Retype the listing in full. Change nothing.
--- START ---
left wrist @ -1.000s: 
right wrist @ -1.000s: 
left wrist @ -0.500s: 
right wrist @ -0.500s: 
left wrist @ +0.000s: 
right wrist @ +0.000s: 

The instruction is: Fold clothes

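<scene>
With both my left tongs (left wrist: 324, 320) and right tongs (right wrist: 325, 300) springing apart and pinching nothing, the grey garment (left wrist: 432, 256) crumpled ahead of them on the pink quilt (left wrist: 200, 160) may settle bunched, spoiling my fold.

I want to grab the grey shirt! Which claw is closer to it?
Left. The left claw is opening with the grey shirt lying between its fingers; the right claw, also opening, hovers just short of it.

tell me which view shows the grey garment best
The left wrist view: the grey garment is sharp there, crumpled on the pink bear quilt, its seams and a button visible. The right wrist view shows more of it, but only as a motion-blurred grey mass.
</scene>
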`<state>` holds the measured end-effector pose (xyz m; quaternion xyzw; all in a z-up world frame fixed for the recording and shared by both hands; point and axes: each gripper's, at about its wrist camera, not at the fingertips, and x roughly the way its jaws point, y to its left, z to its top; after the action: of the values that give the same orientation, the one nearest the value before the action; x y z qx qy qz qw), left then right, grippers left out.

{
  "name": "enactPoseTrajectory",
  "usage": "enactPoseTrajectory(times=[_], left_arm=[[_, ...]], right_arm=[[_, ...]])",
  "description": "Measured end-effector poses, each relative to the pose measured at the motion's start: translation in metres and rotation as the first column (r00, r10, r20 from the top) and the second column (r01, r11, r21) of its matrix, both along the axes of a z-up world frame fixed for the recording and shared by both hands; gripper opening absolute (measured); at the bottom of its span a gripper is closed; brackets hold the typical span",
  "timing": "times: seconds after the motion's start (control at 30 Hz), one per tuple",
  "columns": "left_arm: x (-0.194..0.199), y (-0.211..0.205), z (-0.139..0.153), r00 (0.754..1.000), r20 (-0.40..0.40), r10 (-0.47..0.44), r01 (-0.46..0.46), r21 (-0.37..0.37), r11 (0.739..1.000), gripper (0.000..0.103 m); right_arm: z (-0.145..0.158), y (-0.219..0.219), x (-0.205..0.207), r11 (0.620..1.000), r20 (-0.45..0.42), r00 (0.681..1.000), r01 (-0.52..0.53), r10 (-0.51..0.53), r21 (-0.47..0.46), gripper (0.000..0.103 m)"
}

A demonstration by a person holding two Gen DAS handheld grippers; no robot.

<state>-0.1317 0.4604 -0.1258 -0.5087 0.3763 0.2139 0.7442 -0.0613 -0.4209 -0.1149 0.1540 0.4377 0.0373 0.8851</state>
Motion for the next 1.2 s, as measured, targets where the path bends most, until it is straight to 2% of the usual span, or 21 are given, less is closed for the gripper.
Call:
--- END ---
### SOLUTION FOR THIS PROBLEM
left wrist @ -1.000s: 
right wrist @ -1.000s: 
left wrist @ -0.500s: 
right wrist @ -0.500s: 
left wrist @ +0.000s: 
right wrist @ +0.000s: 

The instruction is: Fold clothes

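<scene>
With both my left tongs (left wrist: 324, 320) and right tongs (right wrist: 325, 300) springing apart and pinching nothing, the grey garment (left wrist: 432, 256) crumpled ahead of them on the pink quilt (left wrist: 200, 160) may settle bunched, spoiling my fold.

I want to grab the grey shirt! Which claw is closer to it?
Left. The left claw is opening with the grey shirt lying between its fingers; the right claw, also opening, hovers just short of it.

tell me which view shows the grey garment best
The left wrist view: the grey garment is sharp there, crumpled on the pink bear quilt, its seams and a button visible. The right wrist view shows more of it, but only as a motion-blurred grey mass.
</scene>
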`<state>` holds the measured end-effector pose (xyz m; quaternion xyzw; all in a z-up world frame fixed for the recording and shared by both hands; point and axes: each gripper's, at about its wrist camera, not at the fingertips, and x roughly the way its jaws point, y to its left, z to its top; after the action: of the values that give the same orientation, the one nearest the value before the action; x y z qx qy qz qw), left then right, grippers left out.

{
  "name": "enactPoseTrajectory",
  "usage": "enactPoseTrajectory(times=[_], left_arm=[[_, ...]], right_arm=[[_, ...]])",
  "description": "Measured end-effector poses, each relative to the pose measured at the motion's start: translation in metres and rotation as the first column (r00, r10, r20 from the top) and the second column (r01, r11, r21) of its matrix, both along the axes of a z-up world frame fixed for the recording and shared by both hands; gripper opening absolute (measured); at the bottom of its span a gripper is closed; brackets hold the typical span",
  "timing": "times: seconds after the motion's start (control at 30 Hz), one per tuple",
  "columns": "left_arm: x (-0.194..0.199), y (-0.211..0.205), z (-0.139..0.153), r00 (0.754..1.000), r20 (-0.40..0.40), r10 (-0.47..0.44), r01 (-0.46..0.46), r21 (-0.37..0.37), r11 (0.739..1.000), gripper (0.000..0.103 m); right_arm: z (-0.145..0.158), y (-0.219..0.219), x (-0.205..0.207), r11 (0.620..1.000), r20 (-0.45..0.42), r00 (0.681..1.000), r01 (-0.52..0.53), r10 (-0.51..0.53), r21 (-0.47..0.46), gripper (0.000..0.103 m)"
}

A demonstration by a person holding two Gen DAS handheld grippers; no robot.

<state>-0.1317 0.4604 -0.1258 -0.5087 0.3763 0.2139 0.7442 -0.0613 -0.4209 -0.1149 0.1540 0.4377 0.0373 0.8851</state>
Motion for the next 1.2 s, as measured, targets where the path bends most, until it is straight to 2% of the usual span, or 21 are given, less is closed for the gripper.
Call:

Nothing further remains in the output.